▸ To do:
Count lines holding the string "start" in the data that follows. Reply with one number only.

=== Begin Enclosure ===

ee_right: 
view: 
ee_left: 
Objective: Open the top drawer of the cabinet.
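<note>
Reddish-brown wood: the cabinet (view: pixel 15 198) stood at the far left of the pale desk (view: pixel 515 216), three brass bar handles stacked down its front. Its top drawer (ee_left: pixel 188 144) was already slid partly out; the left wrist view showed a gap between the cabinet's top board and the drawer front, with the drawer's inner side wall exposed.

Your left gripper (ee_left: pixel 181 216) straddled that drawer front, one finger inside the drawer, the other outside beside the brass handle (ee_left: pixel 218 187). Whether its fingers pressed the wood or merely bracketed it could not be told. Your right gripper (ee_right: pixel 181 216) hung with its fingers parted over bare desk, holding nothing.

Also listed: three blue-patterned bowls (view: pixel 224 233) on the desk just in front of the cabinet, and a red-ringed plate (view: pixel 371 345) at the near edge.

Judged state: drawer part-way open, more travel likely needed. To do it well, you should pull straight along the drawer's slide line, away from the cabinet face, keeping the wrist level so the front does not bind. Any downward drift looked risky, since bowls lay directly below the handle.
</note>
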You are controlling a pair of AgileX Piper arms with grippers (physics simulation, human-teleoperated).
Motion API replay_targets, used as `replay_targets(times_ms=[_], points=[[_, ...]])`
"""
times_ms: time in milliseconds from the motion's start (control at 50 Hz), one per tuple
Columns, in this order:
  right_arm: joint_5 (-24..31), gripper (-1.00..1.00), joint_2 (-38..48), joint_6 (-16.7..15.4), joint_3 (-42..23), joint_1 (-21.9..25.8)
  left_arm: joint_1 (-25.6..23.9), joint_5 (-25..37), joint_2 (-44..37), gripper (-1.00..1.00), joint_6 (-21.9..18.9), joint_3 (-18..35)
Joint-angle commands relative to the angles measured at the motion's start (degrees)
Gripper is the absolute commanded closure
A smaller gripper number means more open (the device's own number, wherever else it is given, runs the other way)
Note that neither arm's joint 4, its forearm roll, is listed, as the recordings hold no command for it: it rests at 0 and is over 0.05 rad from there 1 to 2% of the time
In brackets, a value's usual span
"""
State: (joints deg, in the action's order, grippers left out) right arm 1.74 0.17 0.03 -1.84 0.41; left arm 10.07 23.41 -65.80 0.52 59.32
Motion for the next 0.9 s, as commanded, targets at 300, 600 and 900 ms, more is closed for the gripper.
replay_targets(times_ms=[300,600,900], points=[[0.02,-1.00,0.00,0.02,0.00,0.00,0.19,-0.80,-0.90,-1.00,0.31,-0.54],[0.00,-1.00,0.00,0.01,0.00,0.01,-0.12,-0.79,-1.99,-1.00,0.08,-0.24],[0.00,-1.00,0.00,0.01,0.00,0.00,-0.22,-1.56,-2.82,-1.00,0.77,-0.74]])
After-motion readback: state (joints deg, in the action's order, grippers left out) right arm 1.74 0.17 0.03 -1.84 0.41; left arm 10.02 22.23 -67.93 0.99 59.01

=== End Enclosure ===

▸ Result for this task:
2